Introduction
Docbrokers may be thought of as the ‘tour guides’ for Docbases and
their clients. A client must always ask a docbroker for information
about how to contact a certain docbase, and if the docbroker doesnt
know then the client can do nothing apart from try to find another
docbroker to ask.
When they initialize, docbases inform one or more docbrokers of their
name and the host network address and port on which they are listening
for connection requests. They periodically refresh this information so
as to allow the docbroker to keep a reasonably accurate picture of
what docbases are available under what names, on what hosts and
through which network ports. When a client requests the contact
information for a certain, named, docbase the docbroker consults its
local table for the entry matching the name. If the entry is found then
the host network address and port number are returned to the client,
which can then open a connection directly to the docbase.
However, it is possible to configure a docbroker so that the
information returned to a client is not the network address and port
number that was supplied by the docbase, but is a transformation of
these fields. This facility turns out to be extremely useful when the
installation is running with Network Address Translation (NAT).
Network Address Translation
Although an indepth discussion of Network Address Translation is
beyond the scope of this article, it is probably useful to include a
brief overview of the mechanisms involved, since this can make
troubleshooting faulty configurations a lot easier.
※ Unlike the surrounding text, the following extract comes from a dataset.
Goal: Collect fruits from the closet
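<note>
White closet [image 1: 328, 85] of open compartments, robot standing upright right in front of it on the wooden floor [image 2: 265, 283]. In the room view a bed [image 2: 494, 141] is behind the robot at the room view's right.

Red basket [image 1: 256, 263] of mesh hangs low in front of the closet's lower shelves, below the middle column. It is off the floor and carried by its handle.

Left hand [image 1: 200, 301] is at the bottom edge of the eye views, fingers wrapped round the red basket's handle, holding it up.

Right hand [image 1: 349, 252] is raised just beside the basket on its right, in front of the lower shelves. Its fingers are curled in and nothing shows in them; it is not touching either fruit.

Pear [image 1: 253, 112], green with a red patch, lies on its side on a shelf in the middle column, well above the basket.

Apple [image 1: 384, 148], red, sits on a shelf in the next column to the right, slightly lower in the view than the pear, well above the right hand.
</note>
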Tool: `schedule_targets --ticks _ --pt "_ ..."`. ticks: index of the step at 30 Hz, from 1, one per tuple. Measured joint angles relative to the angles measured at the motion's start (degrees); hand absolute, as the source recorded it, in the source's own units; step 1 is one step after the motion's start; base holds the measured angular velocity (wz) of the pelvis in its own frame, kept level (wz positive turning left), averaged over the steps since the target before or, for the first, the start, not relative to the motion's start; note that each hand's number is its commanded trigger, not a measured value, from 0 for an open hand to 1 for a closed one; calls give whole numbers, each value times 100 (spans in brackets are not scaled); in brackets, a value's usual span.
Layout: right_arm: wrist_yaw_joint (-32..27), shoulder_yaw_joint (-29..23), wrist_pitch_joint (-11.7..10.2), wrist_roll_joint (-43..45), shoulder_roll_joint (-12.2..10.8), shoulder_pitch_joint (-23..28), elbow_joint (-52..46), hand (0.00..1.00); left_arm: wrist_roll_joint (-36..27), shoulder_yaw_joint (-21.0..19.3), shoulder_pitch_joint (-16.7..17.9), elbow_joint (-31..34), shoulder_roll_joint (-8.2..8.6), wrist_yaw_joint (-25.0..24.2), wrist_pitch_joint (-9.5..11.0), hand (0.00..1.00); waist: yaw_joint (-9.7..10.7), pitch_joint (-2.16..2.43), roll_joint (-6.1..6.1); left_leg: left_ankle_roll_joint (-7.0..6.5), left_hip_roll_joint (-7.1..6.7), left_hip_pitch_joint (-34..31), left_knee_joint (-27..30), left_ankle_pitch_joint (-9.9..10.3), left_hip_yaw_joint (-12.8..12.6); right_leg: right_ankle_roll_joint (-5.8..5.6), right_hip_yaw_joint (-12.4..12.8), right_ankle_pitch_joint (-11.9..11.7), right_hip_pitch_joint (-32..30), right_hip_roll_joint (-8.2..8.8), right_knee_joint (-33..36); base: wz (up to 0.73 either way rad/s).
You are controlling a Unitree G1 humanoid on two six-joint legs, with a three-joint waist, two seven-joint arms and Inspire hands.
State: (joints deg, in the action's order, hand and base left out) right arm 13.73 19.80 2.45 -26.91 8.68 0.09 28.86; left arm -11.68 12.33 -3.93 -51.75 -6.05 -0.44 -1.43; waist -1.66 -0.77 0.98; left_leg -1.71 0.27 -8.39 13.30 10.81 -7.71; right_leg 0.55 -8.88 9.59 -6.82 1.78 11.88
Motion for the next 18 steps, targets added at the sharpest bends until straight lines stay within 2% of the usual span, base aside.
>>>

For many reasons, but usually because of a lack of IP address space or
because of network security concerns, enterprises may choose to run in
a network address translating environment. That is, the range of
addresses used on the enterprise intranet may be totally unrelated to
the range of real ‘internet’ addresses available to the enterprise.
For this example consider a fictitious enterprise that leases a small
range (64) of addresses from its ISP (say 192.10.20.0 / 26), but runs
a substantial internal network (say 10.0.0.0 / 8). This allows the
enterprise over 16 million internal network addresses, without having
to pay a fortune to its ISP. [This “slash” notation combines the network
address (the part before the ‘/’) and subnet mask (the part after the
‘/’) into a single value. In this case the subnet masks would be
255.255.255.192 for the /26 network and 255.0.0.0 for the /8 network).
Since it is not possible to make every internal address correspond to a real
internet address, the enterprise uses a Network Address Translation
gateway, where a dedicated piece of hardware inspects all IP traffic
passing through it and ‘translates’ the network addresses according to
its configuration so as to allow communication between the two networks.
To illustrate this process, consider a host on the internal network that is
attempting to contact a web server. It will send a packet to the
server, but this packet will be intercepted by the translation
gateway. The gateway will select a currently unused address from its
configured range and allocate it to this new connection request. It
will then rewrite the source address (and potentially, the source port
number too) before forwarding the message to the internet where it
eventually arrives at the web server. The web server makes a response
to the ‘source’ address, which is received by the translation
gateway. After consulting its tables of current connections, the
gateway will rewrite the destination address (and potentially port
number) of the response before forwarding the response on to the
internal network, where it eventually arrives back at the original
host machine.
In this example the host on the internal network is able to contact
the web server because the all traffic that is not addressed to the
internal network gets sent to the internet through the translation
gateway. However, it is not possible for the host ‘outside’ the
internal network to establish a connection with a host on the internal
network, since there destination network is not part of the internet
address space. In technical terms, the destination is ‘not routable’;
in laymans terms ‘you cant get there from here’. For internet clients
wishing to make use of docbases that exist on corporate intranets,
this is a problem, since even if these clients know both the network
address and port number to use – they cant get there from here.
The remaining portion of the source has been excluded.